To insulate theology from reductionism in science, 19th century post-Enlightenment German theologians moved in a new direction, led by Friedrich Schleiermacher and Albrecht Ritschl. They took the Romantic approach of rooting religion in the inner world of the human spirit, so that it is a person's feeling or sensibility about spiritual matters that comprises religion.[91]
One of Romanticism's key ideas and most enduring legacies is the assertion of nationalism, which became a central theme of Romantic art and political philosophy. From the earliest parts of the movement, with their focus on development of national languages and folklore, and the importance of local customs and traditions, to the movements which would redraw the map of Europe and lead to calls for self-determination of nationalities, nationalism was one of the key vehicles of Romanticism, its role, expression and meaning.
Early Romantic nationalism was strongly inspired by Rousseau, and by the ideas of Johann Gottfried von Herder, who in 1784 argued that the geography formed the natural economy of a people, and shaped their customs and society.
The nature of nationalism changed dramatically, however, after the French Revolution with the rise of Napoleon, and the reactions in other nations. Napoleonic nationalism and republicanism were, at first, inspirational to movements in other nations: self-determination and a consciousness of national unity were held to be two of the reasons why France was able to defeat other countries in battle. But as the French Republic became Napoleon's Empire, Napoleon became not the inspiration for nationalism, but the object of its struggle. In Prussia, the development of spiritual renewal as a means to engage in the struggle against Napoleon was argued by, among others, Johann Gottlieb Fichte, a disciple of Kant. The word Volkstum, or nationality, was coined in German as part of this resistance to the now conquering emperor. Fichte expressed the unity of language and nation in his address "To the German Nation" in 1806:
Those who speak the same language are joined to each other by a multitude of invisible bonds by nature herself, long before any human art begins; they understand each other and have the power of continuing to make themselves understood more and more clearly; they belong together and are by nature one and an inseparable whole. ...Only when each people, left to itself, develops and forms itself in accordance with its own peculiar quality, and only when in every people each individual develops himself in accordance with that common quality, as well as in accordance with his own peculiar quality—then, and then only, does the manifestation of divinity appear in its true mirror as it ought to be.
This view of nationalism inspired the collection of folklore by such people as the Brothers Grimm, the revival of old epics as national, and the construction of new epics as if they were old, as in the Kalevala, compiled from Finnish tales and folklore, or Ossian, where the claimed ancient roots were invented.
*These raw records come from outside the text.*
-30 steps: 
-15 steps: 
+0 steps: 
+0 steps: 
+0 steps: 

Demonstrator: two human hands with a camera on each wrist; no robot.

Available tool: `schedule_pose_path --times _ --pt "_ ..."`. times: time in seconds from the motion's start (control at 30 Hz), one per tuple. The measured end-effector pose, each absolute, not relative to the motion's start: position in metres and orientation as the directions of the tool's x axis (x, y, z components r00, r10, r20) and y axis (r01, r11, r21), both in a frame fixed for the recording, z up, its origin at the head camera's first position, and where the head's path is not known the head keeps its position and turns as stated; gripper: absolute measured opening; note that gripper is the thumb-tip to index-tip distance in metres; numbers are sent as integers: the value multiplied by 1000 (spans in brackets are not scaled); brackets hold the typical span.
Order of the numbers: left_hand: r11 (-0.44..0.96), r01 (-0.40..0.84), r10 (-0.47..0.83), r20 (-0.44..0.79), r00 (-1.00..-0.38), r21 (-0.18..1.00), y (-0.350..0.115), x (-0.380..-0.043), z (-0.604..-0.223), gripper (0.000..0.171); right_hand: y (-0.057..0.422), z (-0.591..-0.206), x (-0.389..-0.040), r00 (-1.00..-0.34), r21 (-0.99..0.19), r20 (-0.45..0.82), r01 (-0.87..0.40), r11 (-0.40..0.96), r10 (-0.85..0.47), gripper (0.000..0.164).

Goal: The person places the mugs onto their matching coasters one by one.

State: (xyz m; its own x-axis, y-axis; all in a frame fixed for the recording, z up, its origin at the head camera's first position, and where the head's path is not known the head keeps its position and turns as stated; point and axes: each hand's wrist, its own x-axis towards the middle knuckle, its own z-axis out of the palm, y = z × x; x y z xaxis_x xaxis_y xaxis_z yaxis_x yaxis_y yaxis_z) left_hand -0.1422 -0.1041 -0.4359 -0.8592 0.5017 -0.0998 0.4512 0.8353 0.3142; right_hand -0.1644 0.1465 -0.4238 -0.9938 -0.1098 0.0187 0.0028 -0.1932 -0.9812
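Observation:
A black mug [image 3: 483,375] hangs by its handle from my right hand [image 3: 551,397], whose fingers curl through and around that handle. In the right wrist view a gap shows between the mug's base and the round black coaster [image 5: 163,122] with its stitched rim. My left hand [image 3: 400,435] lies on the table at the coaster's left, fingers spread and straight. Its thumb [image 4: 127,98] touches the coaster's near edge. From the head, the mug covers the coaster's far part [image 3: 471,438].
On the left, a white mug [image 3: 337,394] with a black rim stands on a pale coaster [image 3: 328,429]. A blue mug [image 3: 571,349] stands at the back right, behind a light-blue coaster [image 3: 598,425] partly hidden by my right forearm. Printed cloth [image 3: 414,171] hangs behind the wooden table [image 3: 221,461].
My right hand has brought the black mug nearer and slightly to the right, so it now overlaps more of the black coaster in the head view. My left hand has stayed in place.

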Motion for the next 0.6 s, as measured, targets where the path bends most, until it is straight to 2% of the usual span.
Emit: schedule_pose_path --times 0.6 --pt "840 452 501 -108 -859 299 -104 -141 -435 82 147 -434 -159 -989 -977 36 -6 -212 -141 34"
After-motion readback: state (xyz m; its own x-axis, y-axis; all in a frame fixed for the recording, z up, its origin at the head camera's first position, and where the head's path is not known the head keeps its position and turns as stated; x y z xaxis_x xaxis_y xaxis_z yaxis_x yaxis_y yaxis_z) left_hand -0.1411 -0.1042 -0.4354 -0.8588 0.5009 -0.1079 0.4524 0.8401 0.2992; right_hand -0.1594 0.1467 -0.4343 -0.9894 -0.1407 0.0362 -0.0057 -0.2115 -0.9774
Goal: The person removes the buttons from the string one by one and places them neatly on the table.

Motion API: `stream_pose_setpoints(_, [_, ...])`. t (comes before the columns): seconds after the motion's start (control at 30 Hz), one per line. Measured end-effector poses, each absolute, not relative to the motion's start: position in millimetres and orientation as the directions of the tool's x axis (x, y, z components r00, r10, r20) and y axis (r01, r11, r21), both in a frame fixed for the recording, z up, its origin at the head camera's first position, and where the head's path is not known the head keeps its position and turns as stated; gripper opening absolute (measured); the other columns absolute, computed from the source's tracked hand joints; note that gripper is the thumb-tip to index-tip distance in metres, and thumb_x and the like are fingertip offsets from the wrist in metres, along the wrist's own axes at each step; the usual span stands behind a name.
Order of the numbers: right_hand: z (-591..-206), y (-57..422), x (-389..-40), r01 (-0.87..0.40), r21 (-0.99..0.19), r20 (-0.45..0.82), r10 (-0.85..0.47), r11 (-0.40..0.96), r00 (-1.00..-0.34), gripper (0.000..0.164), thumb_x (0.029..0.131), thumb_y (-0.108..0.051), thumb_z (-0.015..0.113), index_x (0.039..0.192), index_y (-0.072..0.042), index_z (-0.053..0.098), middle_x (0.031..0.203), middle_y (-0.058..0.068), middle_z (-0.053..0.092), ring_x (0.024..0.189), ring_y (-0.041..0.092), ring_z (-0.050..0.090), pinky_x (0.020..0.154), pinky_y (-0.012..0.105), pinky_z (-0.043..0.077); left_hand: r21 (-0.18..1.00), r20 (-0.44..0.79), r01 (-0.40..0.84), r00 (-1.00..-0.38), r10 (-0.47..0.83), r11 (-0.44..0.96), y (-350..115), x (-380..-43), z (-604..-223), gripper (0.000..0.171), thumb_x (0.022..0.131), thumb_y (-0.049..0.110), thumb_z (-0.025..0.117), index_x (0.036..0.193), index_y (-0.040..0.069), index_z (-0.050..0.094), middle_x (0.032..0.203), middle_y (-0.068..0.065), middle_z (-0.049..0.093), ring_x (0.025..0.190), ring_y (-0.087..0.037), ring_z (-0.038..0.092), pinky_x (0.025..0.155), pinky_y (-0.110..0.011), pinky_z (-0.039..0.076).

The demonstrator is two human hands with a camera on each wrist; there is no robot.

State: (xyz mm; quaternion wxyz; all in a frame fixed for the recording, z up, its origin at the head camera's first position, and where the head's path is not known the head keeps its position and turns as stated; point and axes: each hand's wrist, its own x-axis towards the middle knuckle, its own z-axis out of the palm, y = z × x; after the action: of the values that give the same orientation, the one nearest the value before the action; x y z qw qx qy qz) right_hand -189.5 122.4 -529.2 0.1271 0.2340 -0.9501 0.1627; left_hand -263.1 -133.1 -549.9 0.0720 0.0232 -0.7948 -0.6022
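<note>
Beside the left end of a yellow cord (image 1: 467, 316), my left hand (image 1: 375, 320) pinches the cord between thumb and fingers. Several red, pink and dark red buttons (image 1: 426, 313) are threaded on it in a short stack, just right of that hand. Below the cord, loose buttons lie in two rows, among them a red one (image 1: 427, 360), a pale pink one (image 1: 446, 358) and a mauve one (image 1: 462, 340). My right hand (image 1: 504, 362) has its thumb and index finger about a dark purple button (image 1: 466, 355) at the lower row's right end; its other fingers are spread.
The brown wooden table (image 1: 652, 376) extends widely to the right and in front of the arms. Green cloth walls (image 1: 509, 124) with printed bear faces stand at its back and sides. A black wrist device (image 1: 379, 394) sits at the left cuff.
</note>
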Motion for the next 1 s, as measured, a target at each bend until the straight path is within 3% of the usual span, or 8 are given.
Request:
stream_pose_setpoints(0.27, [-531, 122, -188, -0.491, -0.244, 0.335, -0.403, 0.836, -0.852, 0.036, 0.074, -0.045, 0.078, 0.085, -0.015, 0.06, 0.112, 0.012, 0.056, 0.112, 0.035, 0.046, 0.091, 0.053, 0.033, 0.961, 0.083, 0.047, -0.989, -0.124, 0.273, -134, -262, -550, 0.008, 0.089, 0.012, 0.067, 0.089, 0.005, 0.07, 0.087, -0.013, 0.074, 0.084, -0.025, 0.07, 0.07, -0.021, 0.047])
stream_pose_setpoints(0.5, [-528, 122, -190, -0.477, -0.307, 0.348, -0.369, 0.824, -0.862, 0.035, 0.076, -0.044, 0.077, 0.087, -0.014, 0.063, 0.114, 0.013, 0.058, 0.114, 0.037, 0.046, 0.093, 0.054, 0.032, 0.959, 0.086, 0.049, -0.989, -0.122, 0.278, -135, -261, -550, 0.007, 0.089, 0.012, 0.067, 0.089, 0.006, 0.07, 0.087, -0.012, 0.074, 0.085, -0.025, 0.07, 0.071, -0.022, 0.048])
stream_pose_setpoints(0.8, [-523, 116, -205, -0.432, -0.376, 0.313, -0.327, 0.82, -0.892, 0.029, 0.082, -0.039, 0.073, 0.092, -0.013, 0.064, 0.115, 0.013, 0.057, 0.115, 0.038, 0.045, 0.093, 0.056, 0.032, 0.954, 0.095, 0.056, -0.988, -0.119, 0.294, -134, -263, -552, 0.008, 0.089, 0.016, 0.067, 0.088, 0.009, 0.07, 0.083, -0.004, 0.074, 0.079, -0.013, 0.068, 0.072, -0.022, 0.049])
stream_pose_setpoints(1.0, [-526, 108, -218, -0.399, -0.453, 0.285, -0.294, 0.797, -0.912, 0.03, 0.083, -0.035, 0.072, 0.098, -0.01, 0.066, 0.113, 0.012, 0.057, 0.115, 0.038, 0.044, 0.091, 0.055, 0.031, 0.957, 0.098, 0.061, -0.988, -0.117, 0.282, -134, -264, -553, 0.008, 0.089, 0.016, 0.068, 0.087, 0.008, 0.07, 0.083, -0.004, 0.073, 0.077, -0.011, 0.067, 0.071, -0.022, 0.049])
The view that fairy tales, unless contaminated from outside literary sources, were preserved in the same form over thousands of years, was not exclusive to Romantic Nationalists, but fit in well with their views that such tales expressed the primordial nature of a people. For instance, the Brothers Grimm rejected many tales they collected because of their similarity to tales by Charles Perrault, which they thought proved they were not truly German tales;[92] Sleeping Beauty survived in their collection because the tale of Brynhildr convinced them that the figure of the sleeping princess was authentically German.
Romanticism played an essential role in the national awakening of many Central European peoples lacking their own national states, not least in Poland, which had recently lost its independence when Russia's army crushed the Polish Uprising under Nicholas I. Revival and reinterpretation of ancient myths, customs and traditions by Romantic poets and painters helped to distinguish their indigenous cultures from those of the dominant nations and crystallise the mythography of Romantic nationalism. Patriotism, nationalism, revolution and armed struggle for independence also became popular themes in the arts of this period. Arguably, the most distinguished Romantic poet of this part of Europe was Adam Mickiewicz, who developed an idea that Poland was the Messiah of Nations, predestined to suffer just as Jesus had suffered to save all the people.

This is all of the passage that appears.